All lines holding the word "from" in the listing below need to be copied.
>>>
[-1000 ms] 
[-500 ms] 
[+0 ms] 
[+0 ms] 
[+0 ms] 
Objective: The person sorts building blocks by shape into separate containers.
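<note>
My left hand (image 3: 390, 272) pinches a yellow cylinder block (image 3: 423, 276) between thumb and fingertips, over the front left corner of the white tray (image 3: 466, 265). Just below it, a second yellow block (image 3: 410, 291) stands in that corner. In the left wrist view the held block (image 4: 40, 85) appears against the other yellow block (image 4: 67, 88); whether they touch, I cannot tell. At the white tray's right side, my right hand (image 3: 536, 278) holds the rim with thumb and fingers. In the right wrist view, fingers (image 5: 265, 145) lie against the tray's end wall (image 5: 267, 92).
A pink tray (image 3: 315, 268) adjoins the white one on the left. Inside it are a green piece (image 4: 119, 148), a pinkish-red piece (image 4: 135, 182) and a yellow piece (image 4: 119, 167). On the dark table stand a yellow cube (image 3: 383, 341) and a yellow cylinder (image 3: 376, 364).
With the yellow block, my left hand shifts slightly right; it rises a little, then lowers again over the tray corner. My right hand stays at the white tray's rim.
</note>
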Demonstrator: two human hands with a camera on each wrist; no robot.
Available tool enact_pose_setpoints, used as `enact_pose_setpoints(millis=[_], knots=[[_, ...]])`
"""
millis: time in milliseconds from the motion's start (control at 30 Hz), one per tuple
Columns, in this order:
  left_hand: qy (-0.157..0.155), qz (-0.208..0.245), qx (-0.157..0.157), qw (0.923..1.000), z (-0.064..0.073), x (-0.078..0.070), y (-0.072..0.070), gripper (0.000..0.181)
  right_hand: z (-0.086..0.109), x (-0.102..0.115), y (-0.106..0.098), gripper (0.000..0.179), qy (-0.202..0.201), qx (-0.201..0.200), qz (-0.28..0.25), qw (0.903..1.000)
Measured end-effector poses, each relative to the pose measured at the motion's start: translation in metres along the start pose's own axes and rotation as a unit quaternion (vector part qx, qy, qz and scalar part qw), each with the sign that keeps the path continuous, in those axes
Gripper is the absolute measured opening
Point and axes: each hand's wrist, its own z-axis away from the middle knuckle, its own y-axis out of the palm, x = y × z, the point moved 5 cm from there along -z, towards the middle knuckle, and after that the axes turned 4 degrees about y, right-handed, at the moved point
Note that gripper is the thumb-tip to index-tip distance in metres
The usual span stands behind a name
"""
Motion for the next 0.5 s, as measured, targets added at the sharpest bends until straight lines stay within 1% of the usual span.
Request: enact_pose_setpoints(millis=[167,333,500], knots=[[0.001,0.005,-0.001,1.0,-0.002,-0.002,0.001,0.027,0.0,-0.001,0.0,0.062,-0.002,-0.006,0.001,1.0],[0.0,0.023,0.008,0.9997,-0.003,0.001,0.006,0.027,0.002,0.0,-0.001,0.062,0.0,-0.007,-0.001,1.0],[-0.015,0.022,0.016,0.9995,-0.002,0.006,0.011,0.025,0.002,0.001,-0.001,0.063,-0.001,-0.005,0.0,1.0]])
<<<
- _SOLUTION BELOW_:
millis: time in milliseconds from the motion's start (control at 30 Hz), one per tuple
Point and axes: each hand's wrist, its own z-axis away from the middle knuckle, its own y-axis out of the palm, x = y × z, the point moved 5 cm from there along -z, towards the middle knuckle, and after that the axes turned 4 degrees about y, right-handed, at the moved point

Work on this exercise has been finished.